__What to do__
Check each line of the material. Copy those containing "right".

__Dataset extract__
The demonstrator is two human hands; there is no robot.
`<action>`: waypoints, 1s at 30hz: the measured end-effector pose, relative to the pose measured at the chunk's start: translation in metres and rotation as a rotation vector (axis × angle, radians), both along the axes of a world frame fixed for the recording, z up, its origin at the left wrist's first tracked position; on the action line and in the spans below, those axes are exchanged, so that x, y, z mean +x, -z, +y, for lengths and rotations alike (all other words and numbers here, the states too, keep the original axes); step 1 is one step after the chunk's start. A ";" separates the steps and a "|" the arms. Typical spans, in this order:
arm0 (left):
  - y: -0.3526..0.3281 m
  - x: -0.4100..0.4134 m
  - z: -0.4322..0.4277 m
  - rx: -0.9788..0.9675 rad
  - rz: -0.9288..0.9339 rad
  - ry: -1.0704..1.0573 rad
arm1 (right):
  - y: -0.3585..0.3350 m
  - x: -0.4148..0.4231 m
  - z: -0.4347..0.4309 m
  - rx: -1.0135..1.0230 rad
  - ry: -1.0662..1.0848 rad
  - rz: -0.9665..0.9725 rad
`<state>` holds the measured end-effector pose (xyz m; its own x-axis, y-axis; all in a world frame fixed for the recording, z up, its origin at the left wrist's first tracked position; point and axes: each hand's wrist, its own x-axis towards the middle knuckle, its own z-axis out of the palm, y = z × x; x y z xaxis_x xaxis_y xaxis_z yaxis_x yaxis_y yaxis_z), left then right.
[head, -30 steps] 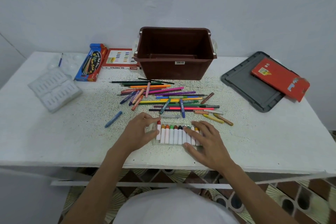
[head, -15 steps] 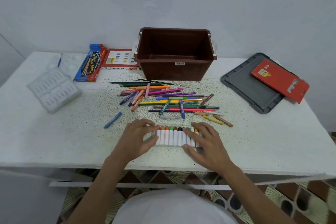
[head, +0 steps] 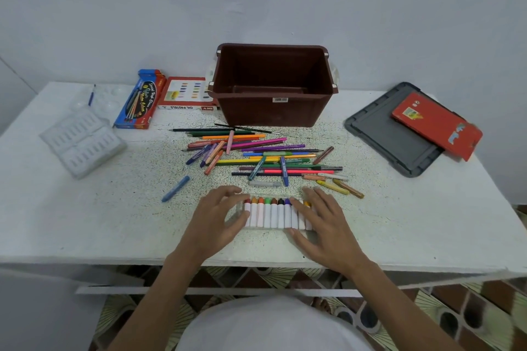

__Answer space__
arm1 (right):
`<state>` holds the measured end-effector pose (xyz m; its own x-axis, y-axis; all in a world frame fixed for the recording, z up, its origin at the left wrist's first tracked position; point and axes: each hand's wrist, its own x-axis towards the middle knuckle, its own z-axis out of the palm, y = z × x; x y z xaxis_x xaxis_y xaxis_z yaxis_x yaxis_y yaxis_z), left then right.

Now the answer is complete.